====== Data below ======
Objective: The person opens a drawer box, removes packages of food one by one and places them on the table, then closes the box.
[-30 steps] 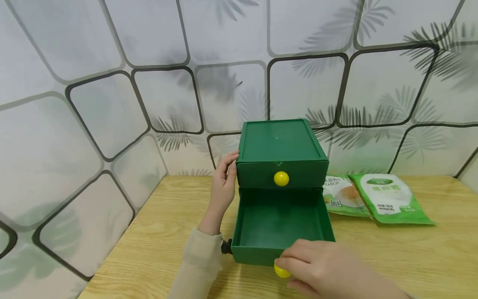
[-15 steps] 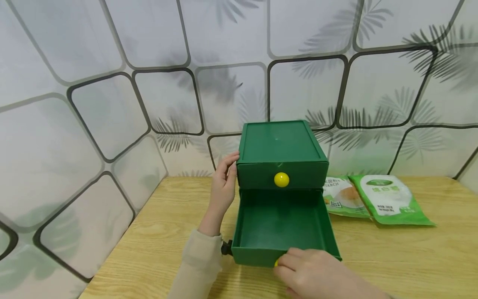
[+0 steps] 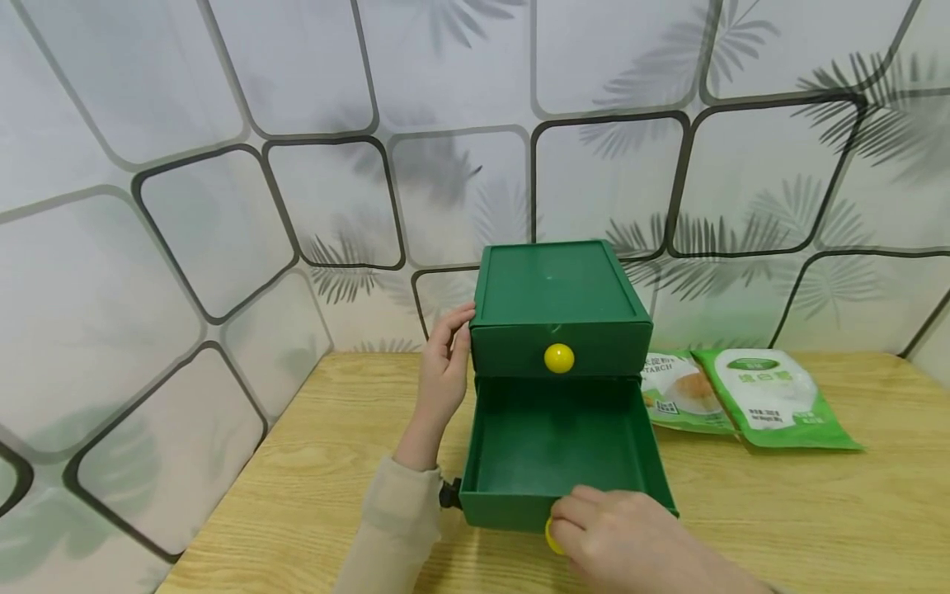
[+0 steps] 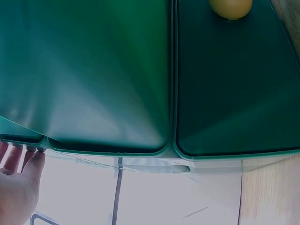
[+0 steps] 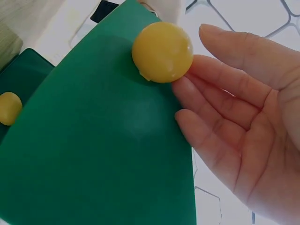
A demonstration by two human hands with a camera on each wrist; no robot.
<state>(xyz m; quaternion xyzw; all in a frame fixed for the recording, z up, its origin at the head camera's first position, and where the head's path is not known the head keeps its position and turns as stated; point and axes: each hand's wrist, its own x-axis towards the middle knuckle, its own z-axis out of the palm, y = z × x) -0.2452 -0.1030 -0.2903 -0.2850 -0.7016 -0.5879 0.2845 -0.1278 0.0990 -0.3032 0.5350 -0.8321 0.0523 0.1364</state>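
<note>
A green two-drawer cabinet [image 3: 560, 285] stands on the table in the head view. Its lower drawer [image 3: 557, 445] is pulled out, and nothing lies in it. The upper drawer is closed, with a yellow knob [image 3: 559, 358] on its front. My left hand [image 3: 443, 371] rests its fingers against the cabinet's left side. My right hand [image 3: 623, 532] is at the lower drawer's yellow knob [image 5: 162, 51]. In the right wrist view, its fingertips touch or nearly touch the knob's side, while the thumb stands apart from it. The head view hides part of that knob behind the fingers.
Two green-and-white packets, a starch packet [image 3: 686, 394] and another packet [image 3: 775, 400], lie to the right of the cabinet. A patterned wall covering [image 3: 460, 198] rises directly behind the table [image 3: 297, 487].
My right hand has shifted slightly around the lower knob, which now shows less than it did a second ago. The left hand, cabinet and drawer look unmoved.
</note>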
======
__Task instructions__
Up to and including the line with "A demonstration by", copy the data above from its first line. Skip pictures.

__Written solution__
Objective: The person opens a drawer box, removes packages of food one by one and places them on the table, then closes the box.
[-30 steps] 
[-15 steps] 
[+0 steps] 
[+0 steps] 
[+0 steps] 
A demonstration by two human hands with a camera on each wrist; no robot.

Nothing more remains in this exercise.